А было время, когда я чашку с кофе или чаем не мог удержать, представляете? Практически ни один палец не сгибался. Какой тут саксофон, если пальцы не гнутся? Ты в мундштук дуешь, а пальцы клапанов боятся. И конец игре. Речи быть не может ни о какой игре. Играешь — катастрофа. Была жизнь, а осталась катастрофа. Ты эти пальцы умоляешь, сжимаешь, силой пытаешься согнуть, а они как мертвые. Пусть бы как угодно болели, пускай даже нестерпимо, пускай бы стреляло, жгло, но только бы сгибались. Вы себе не представляете, что это такое. Все надежды, желания, устремления — псу под хвост... Как с этим смириться?
Погодите, вот этого я не ожидал — того, что вы сейчас сказали. Наверное, я вас с кем-то перепутал. Придется все же вспомнить, где мы встречались и когда. Что-то не сходится. Я и представить себе не мог. Кто бы другой... Нет-нет, я вас отлично понял. Я даже думаю, может, вы и правы, кто знает. В конце концов, это тоже выход. Ведь хуже всего, когда выхода нет. Да, это выход. Хотя сейчас это уже не важно. Может, если бы тогда...

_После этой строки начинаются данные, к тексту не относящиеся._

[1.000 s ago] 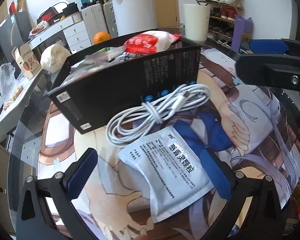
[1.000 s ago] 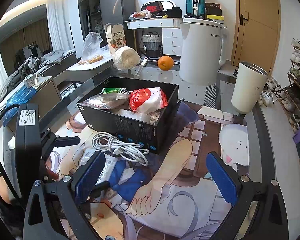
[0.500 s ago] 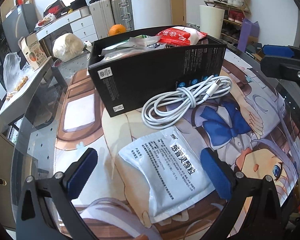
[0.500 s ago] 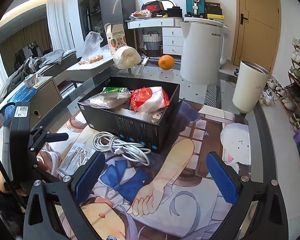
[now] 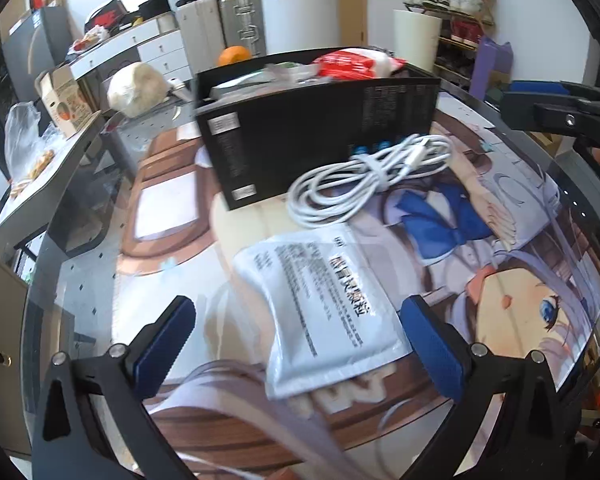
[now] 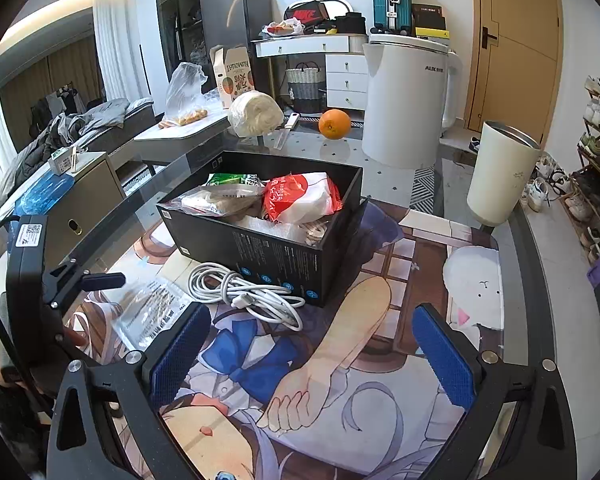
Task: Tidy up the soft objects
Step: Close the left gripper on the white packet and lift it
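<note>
Between spread left fingers (image 5: 296, 344): flat crinkly white sachet (image 5: 320, 312); right fingers (image 6: 308, 360) spread, empty.

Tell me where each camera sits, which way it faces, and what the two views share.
Left wrist: rides the left gripper, looking forward and down over the white medicine pouch toward the black box; its own open blue pads frame the view, and the right gripper shows at the right edge.
Right wrist: rides the right gripper, facing the box's open top from above the printed mat; the left gripper appears at left.
Shared: box, pouch, white cable, orange.
</note>
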Motion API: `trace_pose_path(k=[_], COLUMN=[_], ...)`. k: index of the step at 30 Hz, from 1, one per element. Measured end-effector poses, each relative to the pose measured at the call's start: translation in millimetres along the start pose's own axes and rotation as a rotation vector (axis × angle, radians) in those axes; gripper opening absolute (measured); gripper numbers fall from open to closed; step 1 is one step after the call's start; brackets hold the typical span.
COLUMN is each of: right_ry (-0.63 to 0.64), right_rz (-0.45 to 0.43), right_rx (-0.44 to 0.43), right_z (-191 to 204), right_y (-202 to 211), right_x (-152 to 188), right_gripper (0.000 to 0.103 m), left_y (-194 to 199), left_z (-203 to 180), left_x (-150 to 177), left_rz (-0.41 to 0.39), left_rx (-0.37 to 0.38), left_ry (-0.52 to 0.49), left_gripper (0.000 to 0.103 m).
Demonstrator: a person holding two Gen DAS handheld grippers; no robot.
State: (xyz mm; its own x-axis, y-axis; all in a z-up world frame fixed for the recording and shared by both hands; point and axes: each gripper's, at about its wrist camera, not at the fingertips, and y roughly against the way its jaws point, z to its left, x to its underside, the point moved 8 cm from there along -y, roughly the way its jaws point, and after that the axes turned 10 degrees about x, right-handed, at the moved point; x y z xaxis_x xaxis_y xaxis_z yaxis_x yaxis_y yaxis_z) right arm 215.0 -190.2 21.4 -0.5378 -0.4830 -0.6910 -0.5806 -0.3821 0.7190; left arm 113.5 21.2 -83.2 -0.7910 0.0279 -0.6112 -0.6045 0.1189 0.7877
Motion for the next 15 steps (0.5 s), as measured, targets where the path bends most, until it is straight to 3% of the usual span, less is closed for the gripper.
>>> trace_pose_path(k=[9,15], right_ry=[0.006,0.013], right_rz=[0.009,0.010], right_rx=[-0.004,-0.008], right_z=[4.4,7.3], right_y=[-2.7,-4.3], right_x=[1.7,0.9], right_gripper=[0.102,0.102], left_y=[-1.3,-3.5], left_z=[6.1,7.5], left_x=[-0.2,0.8], left_rz=[0.001,-0.012], left_rx=[-0.022,0.021], left_ry=[0.025,0.056], left_gripper=[0.103,0.101])
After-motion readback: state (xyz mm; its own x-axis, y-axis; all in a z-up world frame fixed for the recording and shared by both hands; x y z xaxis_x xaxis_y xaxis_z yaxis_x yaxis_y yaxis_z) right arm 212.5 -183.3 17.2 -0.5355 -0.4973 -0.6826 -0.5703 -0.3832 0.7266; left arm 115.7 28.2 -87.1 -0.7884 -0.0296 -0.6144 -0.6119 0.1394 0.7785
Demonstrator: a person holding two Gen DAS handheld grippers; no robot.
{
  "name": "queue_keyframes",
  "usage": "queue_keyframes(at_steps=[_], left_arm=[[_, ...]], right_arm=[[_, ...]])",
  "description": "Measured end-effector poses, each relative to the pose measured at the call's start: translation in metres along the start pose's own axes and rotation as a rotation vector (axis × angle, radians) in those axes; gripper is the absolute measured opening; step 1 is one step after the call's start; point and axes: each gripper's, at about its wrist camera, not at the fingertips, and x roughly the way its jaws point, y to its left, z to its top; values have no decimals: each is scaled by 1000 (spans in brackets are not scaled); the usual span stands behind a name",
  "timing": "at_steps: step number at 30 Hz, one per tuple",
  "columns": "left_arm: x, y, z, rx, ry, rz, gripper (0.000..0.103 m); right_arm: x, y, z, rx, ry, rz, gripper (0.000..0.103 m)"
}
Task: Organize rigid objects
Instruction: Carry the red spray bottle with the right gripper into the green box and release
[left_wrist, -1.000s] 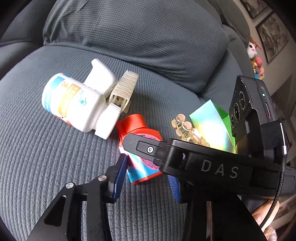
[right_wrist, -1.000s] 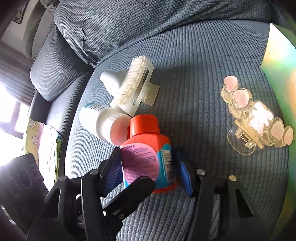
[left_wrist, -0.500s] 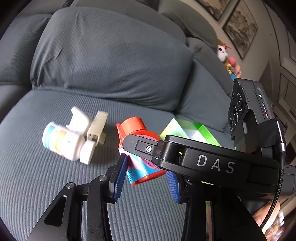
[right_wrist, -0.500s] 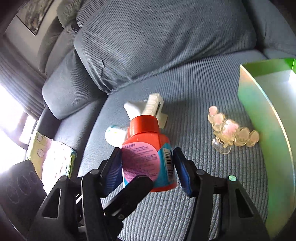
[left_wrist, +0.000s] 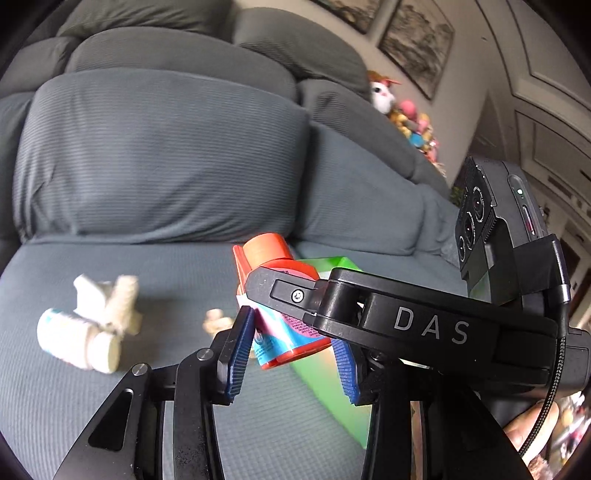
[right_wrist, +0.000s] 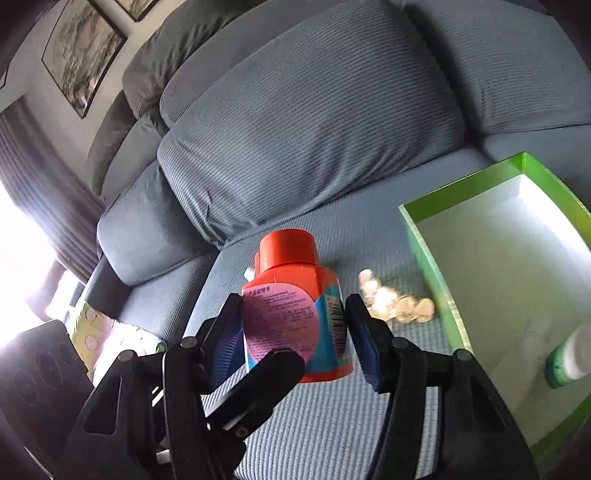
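An orange-capped bottle (left_wrist: 273, 254) with a pink and blue label hangs above the grey sofa seat (left_wrist: 92, 406). My right gripper (right_wrist: 291, 325) is shut on the bottle (right_wrist: 291, 295), one blue pad on each side. My left gripper (left_wrist: 291, 343) is shut on the same bottle from another side, and the right gripper's black body crosses in front of it. The green box (right_wrist: 461, 188) lies open to the right, with a small green-and-white bottle (right_wrist: 569, 358) inside. A clear hair clip (right_wrist: 399, 302) rests on the seat beside the box.
A white pill bottle (left_wrist: 74, 343) and a white claw clip (left_wrist: 114, 302) lie on the seat to the left. Back cushions (left_wrist: 166, 158) rise behind. Plush toys (left_wrist: 384, 92) sit at the sofa's far end. A pale packet (right_wrist: 110, 332) lies below the sofa arm.
Both grippers have risen with the orange bottle, lifting it off the seat. The white bottle and the clips stayed on the cushion, and the green box's inside has come into view.
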Motion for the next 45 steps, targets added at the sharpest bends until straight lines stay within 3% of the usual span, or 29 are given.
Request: queue_keyframes(at_steps=[20, 36, 45], left_arm=[[60, -76, 7, 127, 81, -197, 42], [90, -89, 0, 114, 155, -278, 42], [102, -82, -9, 30, 226, -320, 42]], right_arm=[[-65, -81, -1, 229, -171, -123, 57], [-77, -119, -5, 339, -178, -195, 57], [-73, -127, -6, 382, -151, -266, 58]])
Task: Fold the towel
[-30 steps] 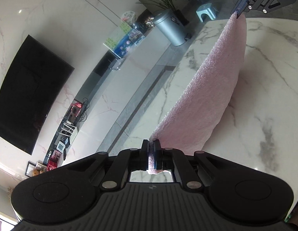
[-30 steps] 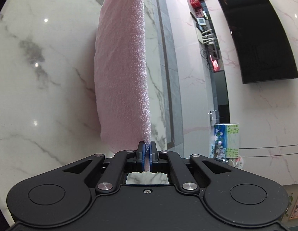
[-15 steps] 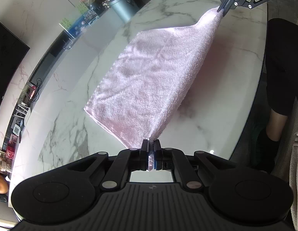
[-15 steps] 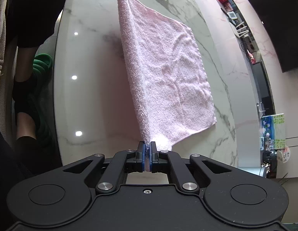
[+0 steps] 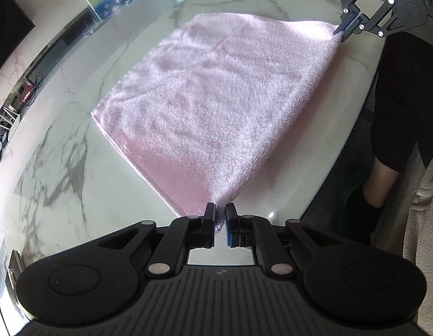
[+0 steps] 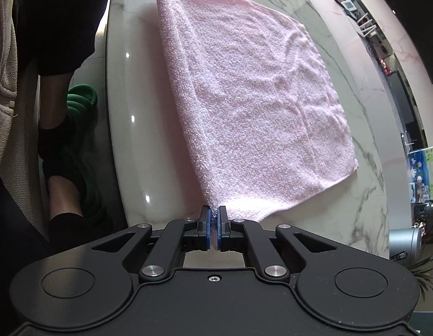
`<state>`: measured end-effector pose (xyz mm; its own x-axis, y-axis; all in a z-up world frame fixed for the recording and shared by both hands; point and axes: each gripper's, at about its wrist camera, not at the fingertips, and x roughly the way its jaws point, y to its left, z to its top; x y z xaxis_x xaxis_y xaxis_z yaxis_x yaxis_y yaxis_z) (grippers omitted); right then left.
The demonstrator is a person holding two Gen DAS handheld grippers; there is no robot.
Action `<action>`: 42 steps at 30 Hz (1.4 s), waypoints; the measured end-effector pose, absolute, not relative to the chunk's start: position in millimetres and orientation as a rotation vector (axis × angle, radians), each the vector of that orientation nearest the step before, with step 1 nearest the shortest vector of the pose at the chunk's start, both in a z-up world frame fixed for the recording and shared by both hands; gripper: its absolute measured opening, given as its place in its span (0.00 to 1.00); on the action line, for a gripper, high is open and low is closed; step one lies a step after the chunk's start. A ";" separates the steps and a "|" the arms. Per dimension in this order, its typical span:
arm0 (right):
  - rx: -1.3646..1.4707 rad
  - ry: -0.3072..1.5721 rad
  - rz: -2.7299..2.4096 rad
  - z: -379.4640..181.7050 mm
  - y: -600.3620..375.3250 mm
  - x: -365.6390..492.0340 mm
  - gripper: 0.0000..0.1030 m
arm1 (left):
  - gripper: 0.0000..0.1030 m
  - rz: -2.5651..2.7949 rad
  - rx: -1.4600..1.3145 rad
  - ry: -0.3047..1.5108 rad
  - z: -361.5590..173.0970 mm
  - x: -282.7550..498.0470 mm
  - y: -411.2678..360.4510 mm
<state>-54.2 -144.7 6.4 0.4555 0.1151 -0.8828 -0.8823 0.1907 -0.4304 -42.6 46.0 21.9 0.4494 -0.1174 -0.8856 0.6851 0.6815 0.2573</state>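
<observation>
In the left wrist view, the pink towel [image 5: 216, 106] is lying spread across the middle of the frame on the marble table [image 5: 56, 173], already doubled, with two layers showing at its left corner. Its near corner is running down to the lower centre, into the left gripper [image 5: 220, 212]. That gripper's jaws are opening: a narrow gap is showing, the towel corner is still sitting between the pads, but they no longer seem to be pinching it. At the upper right of the frame the right gripper [image 5: 344, 29] is holding the opposite near corner, jaws closed.

In the right wrist view, the towel [image 6: 258, 98] is filling the centre and upper right, lying flat on the table [image 6: 138, 140], its near edge rising toward the top of the frame. The right gripper [image 6: 214, 215] at lower centre is clamping its corner between closed blue pads. A person's leg and green slipper [image 6: 82, 103] are showing at the left.

The step in hand looks like the laying-down of a fold, with the release just beginning. The next move probably calls for the right jaws to let go too, both grippers lifting clear without dragging the cloth, then taking new corners for a further fold.
</observation>
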 end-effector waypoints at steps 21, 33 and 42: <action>-1.158 0.852 0.829 3.3 -142.1 -53.3 0.02 | 0.14 -0.449 0.488 1.108 22.5 3.2 69.0; -1.176 0.789 0.783 19.5 -133.0 -40.4 0.02 | 0.08 -0.488 0.548 1.177 1.3 4.7 76.4; -1.245 0.698 0.753 51.0 -107.8 -11.0 0.02 | 0.08 -0.531 0.533 1.225 -0.4 16.8 82.6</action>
<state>-11.0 -107.8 51.0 0.5778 0.1185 -0.8075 -0.8142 0.1522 -0.5603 16.8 82.6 -0.4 0.2519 -0.0919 -0.9634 0.6400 0.7626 0.0946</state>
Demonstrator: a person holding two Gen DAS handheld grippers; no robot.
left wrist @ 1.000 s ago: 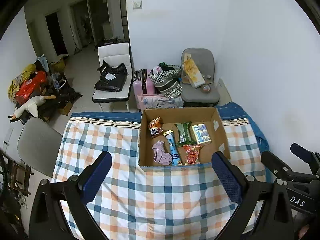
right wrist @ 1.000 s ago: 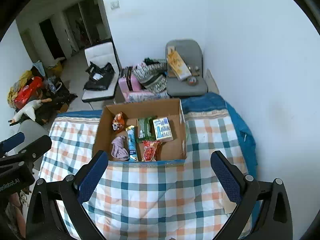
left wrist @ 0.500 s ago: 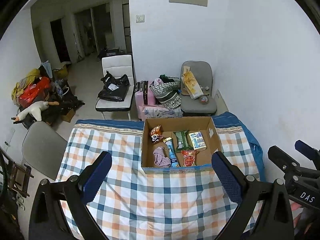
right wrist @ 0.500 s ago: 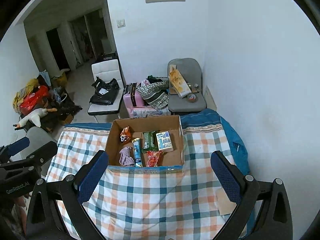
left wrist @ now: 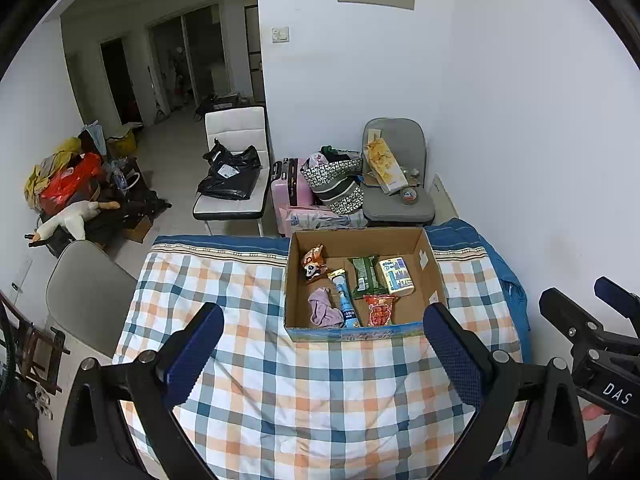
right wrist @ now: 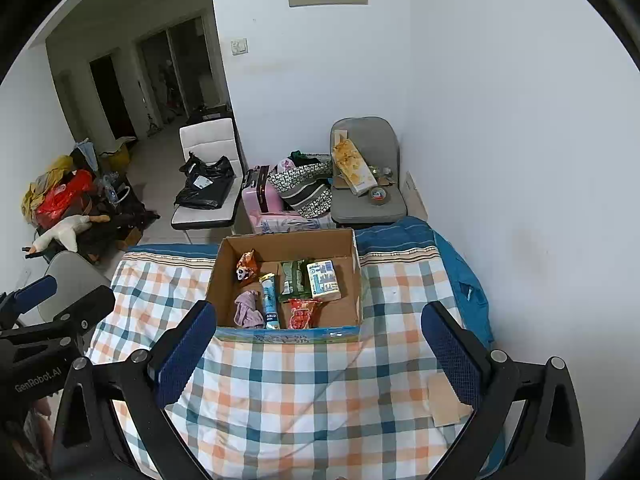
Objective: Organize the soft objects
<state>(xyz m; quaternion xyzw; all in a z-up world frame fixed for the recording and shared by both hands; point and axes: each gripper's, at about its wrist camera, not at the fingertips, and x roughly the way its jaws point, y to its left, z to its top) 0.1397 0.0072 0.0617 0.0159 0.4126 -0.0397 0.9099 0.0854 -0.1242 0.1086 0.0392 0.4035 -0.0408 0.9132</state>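
Both the left claw (left wrist: 324, 354) and the right claw (right wrist: 320, 354) hover with jaws spread wide and empty above the checked cloth (left wrist: 312, 392). The cardboard box (left wrist: 362, 330) sits ahead on the cloth, well apart from both. Inside lie a purple cloth (left wrist: 323, 312), a plush toy (left wrist: 313, 264), and snack packets (left wrist: 380, 308).

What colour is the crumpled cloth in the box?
Light purple cloth, clearest from the left wrist view.

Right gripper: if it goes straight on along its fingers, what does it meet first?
Likely the checked cloth just short of the cardboard box, perhaps the box's near wall. The right gripper is open, held well above; depth is unclear.
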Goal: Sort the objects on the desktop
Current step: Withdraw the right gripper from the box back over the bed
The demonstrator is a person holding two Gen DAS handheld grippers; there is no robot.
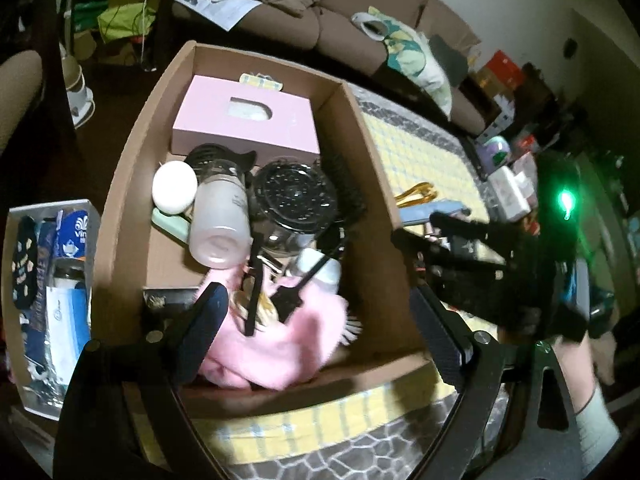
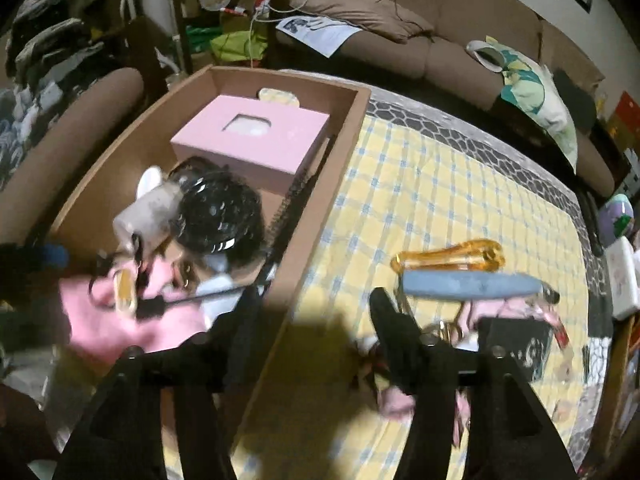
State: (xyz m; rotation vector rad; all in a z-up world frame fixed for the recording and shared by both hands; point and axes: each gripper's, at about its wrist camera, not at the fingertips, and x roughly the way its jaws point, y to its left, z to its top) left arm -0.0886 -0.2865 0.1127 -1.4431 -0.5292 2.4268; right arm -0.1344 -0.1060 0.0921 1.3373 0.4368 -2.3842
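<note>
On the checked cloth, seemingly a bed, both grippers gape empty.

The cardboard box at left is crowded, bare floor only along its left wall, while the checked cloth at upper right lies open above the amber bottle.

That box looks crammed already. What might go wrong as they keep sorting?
The cardboard box is crowded: the white bottle lies tilted on other things and might roll if more lands there. The right gripper straddles the box wall and may knock it. The pink cloth could bury small items.
</note>
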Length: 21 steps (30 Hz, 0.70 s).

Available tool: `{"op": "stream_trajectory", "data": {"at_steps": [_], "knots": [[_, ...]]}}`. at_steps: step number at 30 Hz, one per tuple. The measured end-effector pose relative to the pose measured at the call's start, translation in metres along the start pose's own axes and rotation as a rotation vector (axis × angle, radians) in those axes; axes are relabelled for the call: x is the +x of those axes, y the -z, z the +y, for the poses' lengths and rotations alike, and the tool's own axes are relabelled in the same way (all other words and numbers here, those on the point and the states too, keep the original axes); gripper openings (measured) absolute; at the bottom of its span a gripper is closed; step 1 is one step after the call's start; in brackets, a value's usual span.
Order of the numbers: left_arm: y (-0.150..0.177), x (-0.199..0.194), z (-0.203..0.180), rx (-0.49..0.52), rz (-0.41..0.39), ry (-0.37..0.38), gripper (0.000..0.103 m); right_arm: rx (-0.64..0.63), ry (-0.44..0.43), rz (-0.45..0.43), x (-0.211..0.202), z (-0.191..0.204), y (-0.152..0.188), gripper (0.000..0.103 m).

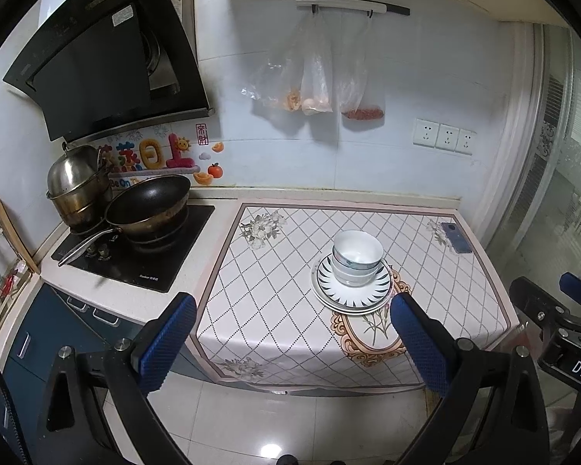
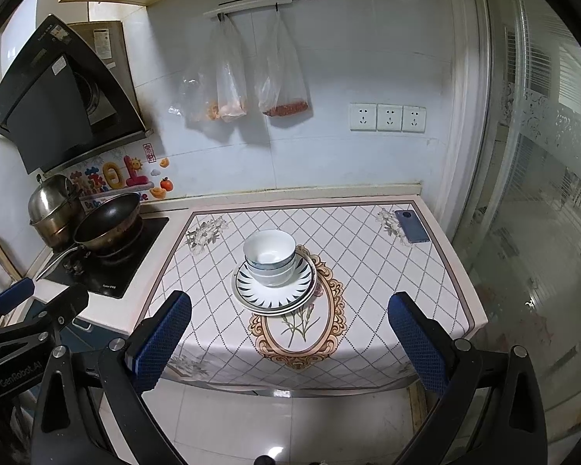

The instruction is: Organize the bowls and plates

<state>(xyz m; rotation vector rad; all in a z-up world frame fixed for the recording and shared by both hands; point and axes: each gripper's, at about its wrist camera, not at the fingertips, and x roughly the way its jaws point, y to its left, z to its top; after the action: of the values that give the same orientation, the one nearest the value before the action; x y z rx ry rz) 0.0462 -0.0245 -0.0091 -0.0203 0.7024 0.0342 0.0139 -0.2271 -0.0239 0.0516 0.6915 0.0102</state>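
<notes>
White bowls (image 1: 357,257) (image 2: 270,256) sit nested in a stack on stacked plates (image 1: 350,294) (image 2: 273,297) with a dark leaf-pattern rim, in the middle of the patterned tablecloth (image 1: 282,271) (image 2: 368,271). My left gripper (image 1: 292,343) hangs open in front of the table's near edge, well short of the stack, nothing between its blue pads (image 1: 166,345). My right gripper (image 2: 288,343) is open too, also in front of the table edge and empty. Each gripper shows at the edge of the other's view: the right gripper (image 1: 561,321) and the left gripper (image 2: 23,310).
A blue phone (image 1: 456,237) (image 2: 411,226) lies at the table's far right corner. Left of the table is a black cooktop (image 1: 135,255) (image 2: 108,267) with a wok (image 1: 149,203) (image 2: 108,223) and steel pots (image 1: 77,186). Plastic bags (image 1: 317,77) hang on the wall. Glass door at right (image 2: 542,232).
</notes>
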Motion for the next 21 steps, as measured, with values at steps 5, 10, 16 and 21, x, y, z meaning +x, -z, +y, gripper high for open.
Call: {"op": "stream_trajectory", "data": {"at_steps": [5, 10, 16, 21], "knots": [[0.0010, -0.0002, 0.0013, -0.002, 0.002, 0.001, 0.103, 0.002, 0.003, -0.003, 0.0011, -0.0003, 0.0000, 0.103], [0.0010, 0.0003, 0.0028, -0.005, 0.002, 0.006, 0.103, 0.006, 0.001, 0.001, 0.0016, -0.0015, 0.0005, 0.103], [0.0006, -0.0001, 0.0004, -0.001, -0.001, 0.005, 0.103, 0.008, 0.005, 0.004, 0.0026, -0.0037, 0.0001, 0.103], [-0.0002, 0.0001, -0.0001, -0.002, 0.000, 0.005, 0.103, 0.007, 0.006, 0.004, 0.0028, -0.0037, -0.0008, 0.103]]}}
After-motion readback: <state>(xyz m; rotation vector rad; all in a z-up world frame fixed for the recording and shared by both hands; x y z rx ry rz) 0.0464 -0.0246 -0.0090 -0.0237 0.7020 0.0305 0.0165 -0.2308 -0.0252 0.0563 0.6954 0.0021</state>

Только, видите ли, когда что-то происходит не внезапно, ты сначала этого не замечаешь. Потом пытаешься игнорировать, потом утешать себя, что, может, все не так уж и плохо. Тем более что и другие тоже утешают: вон, мол, этот или тот, у них так же было или даже хуже, и все закончилась хорошо.
Однажды зимой я вернулся из отпуска — на горных лыжах катался, и ощутил в руках какую-то странную усталость. А еще палец, вот этот, стал побаливать. Другие пальцы — нет, только сделались немного неловкими. Я подумал, что это после лыж. Перетрудил руки, устал от палок, подъемников, подъемов, падений. Катался я неплохо, но только раз в год, да и то не каждый — недели две-три, так что всякий раз приходилось привыкать заново. Ничего удивительного, что потом руки ноют. Но через какое-то время и другие пальцы у меня начали болеть и перестали сгибаться. Играешь и вдруг не успеваешь нажать клапан или нажимаешь неточно. Ох, плохо дело, подумал я. И отправился к врачу. Тот посмотрел одну руку, другую, попробовал согнуть мои пальцы так, эдак, надавил тут, там, спросил, больно ли.
— Больно.
— Увы, — говорит, — это ревматизм. Причем острый. Нужно обследоваться. И тогда уже подбирать лечение. Но санаторий — наверняка. Желательно даже два раза в год.
— А играть я смогу, доктор?
— На чем вы играете?
— На саксофоне.
Он взглянул на меня вроде как сочувственно.
— Пока надо заняться лечением. Тем более что руками дело может не ограничиться. С ревматизмом всякое бывает. Это такая болезнь...
Но я уже не слушал про болезнь, а думал, как я буду жить без музыки. В конце концов он меня немного успокоил: мол, трудно делать какие-либо прогнозы без обследования, может, я еще смогу играть. Разумеется, если буду его слушаться.